There are opportunities to accelerate the transition to a decarbonized energy system – but they require that we rethink our questions, and our selves

By Chelsea Schelly

2022 Fulbright Research Chair, ISSP, uOttawa

Chelsea Schelly
Institute for Science Society and Policy
Birds eye view of campus and Rideau canal.
There is no doubt that, for future humans to have a habitable planet to call home, it is imperative that we decarbonize energy systems (including electrical, thermal, and transport energy) as quickly as possible. It’s also clear that, if we care about other people, we should do this in a way that does not disproportionally benefit or burden any particular group of people (like benefitting those who already have more than they need and disproportionately contribute to climatic change through their carbon intensive activities or burdening those who can hardly afford to pay their energy bills today).

Some of the barriers to doing this, to providing just and equitable access to decarbonized energy services, are about quantity - can we provide enough with this technology in this location? But many of the barriers to accessing just energy services aren't about technology. They're historical barriers, social barriers, institutional barriers. They're in part about who is at the table for decisions about system transitions, about how we organize access to these services that we all need. Those questions are really critical for thinking about how we organize access to what people need to live a good life. Embedding energy in the provision of energy services allows us to really grapple with those questions in new ways. This means we have to question how we currently organize access to energy, and that we researchers need to include changes to how we organize access as a valid empirical research question when we study energy transition pathways.

In addition to challenges associated with how we organize access to energy systems (as a commodity sold in a highly complex semi-regulated market artificially bolstered by subsidization), issues of scale are also to be questioned, and challenged, in technological transitions. What do I mean by scale?

As a social scientist, the way that I'm approaching technology means recognizing that technologies are inextricably intertwined with theway that we think about the world and the ways we engage with the world through our behavior. Technologies create an intersection between our habits, the practices we engage in, and our norms, or what we think is normal or typical. In cultures that have been dominated by very large-scale technologies, as well as very large-scale systems of colonialism and extractivism, we tend to think in certain scales. We tend to think about efficiency in certain ways. We tend to think about ourselves as experts in certain ways, and shifting how we think about scale requires that we question some of those things about our society and about ourselves.

When we talk to communities about what they want and when we talk to households about what they want, what communities want is technologies that work at the community scale and what homeowners or individuals want is technology that works at the household scale. One of the benefits of many of the technologies that are available to us for decarbonizing our access to energy services is that they are very flexible when it comes to scale. This is not to suggest that every individual needs to install solar panels at home or that we need to totally eliminate utility scale development; but I do very much mean to suggest that scale is itself a research question. It's a question that we can be asking in our processes of research and inquiry, rather than assuming that we know what’s most efficient or rather than assuming that there's only one scale at which we can actually get this job of decarbonization done.

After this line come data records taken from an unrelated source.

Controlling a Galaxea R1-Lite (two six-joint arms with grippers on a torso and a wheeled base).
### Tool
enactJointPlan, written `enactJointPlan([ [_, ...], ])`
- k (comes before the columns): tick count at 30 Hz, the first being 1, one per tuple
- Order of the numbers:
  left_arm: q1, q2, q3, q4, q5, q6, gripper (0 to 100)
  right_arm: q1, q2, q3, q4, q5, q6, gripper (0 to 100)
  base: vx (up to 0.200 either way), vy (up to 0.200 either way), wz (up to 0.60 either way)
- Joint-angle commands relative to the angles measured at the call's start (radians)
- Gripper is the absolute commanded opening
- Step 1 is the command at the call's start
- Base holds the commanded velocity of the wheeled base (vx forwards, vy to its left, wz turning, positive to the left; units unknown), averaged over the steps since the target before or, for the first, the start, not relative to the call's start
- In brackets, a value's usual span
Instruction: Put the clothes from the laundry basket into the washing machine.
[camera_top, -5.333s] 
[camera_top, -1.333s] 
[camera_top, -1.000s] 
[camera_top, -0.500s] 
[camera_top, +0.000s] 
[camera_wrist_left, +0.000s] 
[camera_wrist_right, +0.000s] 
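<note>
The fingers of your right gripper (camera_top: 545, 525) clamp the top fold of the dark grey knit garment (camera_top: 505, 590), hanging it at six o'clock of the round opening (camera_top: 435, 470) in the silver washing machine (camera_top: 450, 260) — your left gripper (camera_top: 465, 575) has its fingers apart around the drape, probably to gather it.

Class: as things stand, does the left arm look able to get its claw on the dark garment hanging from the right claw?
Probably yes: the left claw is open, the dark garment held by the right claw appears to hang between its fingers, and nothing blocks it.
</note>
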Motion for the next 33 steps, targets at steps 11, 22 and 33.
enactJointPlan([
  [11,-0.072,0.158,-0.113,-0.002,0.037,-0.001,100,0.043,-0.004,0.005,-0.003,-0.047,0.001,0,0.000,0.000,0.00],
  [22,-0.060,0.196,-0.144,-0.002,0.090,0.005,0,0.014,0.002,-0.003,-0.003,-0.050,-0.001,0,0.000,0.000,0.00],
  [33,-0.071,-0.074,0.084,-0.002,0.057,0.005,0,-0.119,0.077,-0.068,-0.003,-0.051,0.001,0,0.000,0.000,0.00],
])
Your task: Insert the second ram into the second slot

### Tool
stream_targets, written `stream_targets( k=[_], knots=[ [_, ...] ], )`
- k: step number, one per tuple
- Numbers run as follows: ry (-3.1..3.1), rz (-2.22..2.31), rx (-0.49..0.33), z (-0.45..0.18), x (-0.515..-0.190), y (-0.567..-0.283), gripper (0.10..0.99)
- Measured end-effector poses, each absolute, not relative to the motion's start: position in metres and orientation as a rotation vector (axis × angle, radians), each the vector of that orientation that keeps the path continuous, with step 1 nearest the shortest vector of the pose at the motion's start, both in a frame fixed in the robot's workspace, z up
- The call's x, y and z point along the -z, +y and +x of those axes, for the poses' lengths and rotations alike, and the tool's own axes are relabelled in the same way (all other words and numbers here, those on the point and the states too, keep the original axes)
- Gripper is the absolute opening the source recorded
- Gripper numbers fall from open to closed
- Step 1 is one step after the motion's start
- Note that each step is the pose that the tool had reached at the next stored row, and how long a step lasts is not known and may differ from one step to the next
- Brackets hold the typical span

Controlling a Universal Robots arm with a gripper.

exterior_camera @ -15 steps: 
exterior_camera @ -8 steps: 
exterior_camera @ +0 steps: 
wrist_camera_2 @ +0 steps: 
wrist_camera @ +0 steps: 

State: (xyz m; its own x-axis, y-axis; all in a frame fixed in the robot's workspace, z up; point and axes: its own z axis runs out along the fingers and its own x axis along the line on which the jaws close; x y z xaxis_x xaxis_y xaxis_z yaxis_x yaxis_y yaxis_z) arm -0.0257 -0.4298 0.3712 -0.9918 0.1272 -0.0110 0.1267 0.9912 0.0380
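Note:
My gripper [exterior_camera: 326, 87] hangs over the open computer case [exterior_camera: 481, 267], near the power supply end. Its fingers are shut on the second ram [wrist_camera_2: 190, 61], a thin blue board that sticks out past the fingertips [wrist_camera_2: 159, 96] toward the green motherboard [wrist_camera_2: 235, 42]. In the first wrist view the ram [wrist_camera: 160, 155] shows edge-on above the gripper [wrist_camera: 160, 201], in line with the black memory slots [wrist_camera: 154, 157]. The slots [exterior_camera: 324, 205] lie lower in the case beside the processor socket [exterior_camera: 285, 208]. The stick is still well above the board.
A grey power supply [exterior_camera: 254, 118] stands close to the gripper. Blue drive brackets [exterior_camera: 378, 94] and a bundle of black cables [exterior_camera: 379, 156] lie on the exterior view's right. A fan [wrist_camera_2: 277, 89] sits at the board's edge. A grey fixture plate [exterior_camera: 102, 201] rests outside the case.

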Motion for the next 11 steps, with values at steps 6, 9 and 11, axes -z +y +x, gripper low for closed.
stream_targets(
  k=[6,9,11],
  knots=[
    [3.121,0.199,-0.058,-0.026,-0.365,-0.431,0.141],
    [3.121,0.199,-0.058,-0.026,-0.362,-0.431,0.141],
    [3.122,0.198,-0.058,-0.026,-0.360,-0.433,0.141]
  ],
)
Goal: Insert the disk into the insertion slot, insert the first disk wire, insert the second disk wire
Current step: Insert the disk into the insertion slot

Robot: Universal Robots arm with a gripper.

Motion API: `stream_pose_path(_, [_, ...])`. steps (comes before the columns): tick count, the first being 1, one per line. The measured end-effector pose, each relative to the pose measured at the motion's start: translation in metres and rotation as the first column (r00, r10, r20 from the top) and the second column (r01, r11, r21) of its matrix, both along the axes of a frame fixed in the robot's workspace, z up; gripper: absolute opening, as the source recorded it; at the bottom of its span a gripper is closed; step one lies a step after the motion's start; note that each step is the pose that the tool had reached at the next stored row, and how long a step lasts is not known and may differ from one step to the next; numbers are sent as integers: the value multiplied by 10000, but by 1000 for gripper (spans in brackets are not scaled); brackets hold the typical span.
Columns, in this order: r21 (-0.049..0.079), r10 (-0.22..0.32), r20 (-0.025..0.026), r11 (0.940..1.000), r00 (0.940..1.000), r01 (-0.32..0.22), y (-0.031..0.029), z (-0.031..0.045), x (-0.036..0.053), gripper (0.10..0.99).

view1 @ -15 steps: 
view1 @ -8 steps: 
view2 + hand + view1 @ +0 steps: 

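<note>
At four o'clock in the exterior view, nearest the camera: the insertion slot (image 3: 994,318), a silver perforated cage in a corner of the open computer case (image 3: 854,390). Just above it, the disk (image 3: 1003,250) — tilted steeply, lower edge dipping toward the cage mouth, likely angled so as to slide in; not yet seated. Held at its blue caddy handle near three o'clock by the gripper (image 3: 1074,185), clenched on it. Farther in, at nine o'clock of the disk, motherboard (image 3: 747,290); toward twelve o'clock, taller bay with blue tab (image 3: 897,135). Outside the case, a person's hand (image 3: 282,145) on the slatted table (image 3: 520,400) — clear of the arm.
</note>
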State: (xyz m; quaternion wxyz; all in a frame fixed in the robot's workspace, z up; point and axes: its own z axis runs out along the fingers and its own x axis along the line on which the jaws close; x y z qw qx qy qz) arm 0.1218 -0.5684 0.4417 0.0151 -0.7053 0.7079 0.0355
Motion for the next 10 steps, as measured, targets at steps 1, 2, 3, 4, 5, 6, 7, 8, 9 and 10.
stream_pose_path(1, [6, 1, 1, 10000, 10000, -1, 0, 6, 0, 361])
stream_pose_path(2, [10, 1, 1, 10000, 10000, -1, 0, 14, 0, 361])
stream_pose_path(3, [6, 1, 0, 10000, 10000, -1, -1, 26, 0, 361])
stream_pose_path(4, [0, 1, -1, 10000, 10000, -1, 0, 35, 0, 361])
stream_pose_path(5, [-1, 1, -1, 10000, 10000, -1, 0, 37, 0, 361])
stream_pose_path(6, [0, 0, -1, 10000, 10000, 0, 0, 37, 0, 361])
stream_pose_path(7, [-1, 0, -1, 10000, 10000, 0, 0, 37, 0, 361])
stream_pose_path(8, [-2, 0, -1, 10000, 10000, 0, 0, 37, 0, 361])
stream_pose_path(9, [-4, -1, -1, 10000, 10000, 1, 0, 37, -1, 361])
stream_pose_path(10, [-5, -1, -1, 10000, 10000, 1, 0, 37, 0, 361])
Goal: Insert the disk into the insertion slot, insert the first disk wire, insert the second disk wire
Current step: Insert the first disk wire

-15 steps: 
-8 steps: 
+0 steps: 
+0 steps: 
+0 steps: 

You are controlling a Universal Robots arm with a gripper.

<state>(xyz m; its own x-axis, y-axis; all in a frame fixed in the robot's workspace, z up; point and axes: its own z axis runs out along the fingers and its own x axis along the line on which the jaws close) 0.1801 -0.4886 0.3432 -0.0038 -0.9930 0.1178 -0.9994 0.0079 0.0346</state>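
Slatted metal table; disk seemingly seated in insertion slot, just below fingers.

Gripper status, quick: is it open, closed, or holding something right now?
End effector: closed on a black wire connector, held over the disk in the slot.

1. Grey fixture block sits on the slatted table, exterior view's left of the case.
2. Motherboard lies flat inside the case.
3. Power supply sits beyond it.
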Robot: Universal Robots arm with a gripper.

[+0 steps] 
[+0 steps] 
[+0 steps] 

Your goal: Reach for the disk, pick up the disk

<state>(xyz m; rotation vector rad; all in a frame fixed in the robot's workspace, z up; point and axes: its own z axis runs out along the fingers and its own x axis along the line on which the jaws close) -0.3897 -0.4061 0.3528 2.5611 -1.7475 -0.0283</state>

We can ask questions about scale, and a part of that questioning also involves asking ourselves about the scales of our lives and our own usage, recognizing that a part of the transition is going to require some downscaling of our own access to energy services, what we define ourselves as needing access to in order to live a good life. That's also part of questioning scale as a research question, as a source of inquiry, rather than assuming we know what's right, and the opportunities here are really endless. We can be thinking about what communities want in terms of residential or distributed solar. We can be thinking about opportunities for integrating cogeneration in lots of different downscaled systems, and we could also be thinking about what are the motivations for development or transition at different scales. Further, we have to see those motivations as reasonable and valid in their own right, and questioning scale and our own assumptions about scale is one way to do that.

Questioning scale in energy transitions research and our own engagement with the world gets us right back to my first point about how we humans organize access to energy. The provisioning of energy services is organized through a very complex web of institutional actors operating within very complex markets. I'm a sociologist, so I understand these things only and always at the level of meaning that they have for communities. I find these organizational structures that shape access to energy services really complicated to understand, and I've worked on energy systems social sciences for over decade.

The big picture takeaway here is that the system of institutions and markets, utilities and regulators, the distribution companies and transmission companies and independent system operations, etc., etc. - these are things that people created. And these are things that humans can change. These institutional actors and their configurations sometimes pose barriers to the kinds of collaborative activity that's really going to be necessary for communities to be able to pursue decarbonization in a way that aligns with community priorities and goals. For communities to be able to actualize energy sovereignty and make decisions about energy transitions in ways that are informed by community values and preferences, sometimes existing institutional structures and existing energy markets stand in the way. Again, for me, this is not to suggest that I know the best way to organize access to energy services, but simply to say that the forms of organization can themselves be elevated to research questions, we can destabilize what we take for granted about how we organize access to energy by centering forms of organization in our empirical research. By questioning scale and forms of organization, through our research and also by asking questions about our own lives, we can open up new possibilities for decarbonizing energy systems in ways that enhance energy sovereignty and promote just access to energy services.